- Data excerpt -
________________
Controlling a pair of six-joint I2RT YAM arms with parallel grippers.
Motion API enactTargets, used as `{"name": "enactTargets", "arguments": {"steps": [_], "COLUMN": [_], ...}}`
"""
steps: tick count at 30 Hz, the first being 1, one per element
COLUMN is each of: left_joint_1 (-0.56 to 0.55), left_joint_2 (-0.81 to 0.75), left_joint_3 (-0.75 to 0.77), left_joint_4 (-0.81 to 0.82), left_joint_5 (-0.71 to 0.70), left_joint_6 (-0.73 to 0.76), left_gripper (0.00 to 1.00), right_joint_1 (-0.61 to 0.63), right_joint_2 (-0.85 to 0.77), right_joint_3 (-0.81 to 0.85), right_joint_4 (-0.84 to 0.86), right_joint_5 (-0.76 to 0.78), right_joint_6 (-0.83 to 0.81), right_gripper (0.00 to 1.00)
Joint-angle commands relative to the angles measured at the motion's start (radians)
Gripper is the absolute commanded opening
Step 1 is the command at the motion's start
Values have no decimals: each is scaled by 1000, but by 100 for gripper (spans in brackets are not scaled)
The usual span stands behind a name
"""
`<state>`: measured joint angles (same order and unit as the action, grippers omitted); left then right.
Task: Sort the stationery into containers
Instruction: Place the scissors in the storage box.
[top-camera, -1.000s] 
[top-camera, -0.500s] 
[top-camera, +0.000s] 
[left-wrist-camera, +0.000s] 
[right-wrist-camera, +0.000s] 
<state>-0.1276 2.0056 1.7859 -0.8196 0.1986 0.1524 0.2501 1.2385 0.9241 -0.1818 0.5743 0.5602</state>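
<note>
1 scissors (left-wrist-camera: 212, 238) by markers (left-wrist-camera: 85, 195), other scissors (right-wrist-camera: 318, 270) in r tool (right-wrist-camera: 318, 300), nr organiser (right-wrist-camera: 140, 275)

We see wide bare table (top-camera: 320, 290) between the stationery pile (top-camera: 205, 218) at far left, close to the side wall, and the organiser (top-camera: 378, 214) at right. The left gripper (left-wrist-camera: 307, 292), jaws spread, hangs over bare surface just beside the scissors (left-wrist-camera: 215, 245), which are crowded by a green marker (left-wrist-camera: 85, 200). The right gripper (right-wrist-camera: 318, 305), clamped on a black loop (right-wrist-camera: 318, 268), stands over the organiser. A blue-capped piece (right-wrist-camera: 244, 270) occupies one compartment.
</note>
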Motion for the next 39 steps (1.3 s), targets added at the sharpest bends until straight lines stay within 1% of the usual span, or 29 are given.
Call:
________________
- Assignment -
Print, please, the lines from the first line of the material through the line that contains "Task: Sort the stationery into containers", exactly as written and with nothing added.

- Completed exercise -
Controlling a pair of six-joint I2RT YAM arms with parallel grippers.
Motion API enactTargets, used as `{"name": "enactTargets", "arguments": {"steps": [_], "COLUMN": [_], ...}}`
"""
steps: tick count at 30 Hz, the first being 1, one per element
COLUMN is each of: left_joint_1 (-0.56 to 0.55), left_joint_2 (-0.81 to 0.75), left_joint_3 (-0.75 to 0.77), left_joint_4 (-0.81 to 0.82), left_joint_5 (-0.71 to 0.70), left_joint_6 (-0.73 to 0.76), left_gripper (0.00 to 1.00), right_joint_1 (-0.61 to 0.63), right_joint_2 (-0.85 to 0.77), right_joint_3 (-0.81 to 0.85), right_joint_4 (-0.84 to 0.86), right_joint_5 (-0.76 to 0.78), right_joint_6 (-0.83 to 0.81), right_gripper (0.00 to 1.00)
Joint-angle commands relative to the angles measured at the motion's start (radians)
Gripper is the absolute commanded opening
Step 1 is the command at the motion's start
Values have no decimals: each is scaled by 1000, but by 100 for gripper (spans in brackets are not scaled)
The usual span stands behind a name
"""
`<state>`: measured joint angles (same order and unit as the action, grippers omitted); left then right.
Task: Sort the stationery into containers

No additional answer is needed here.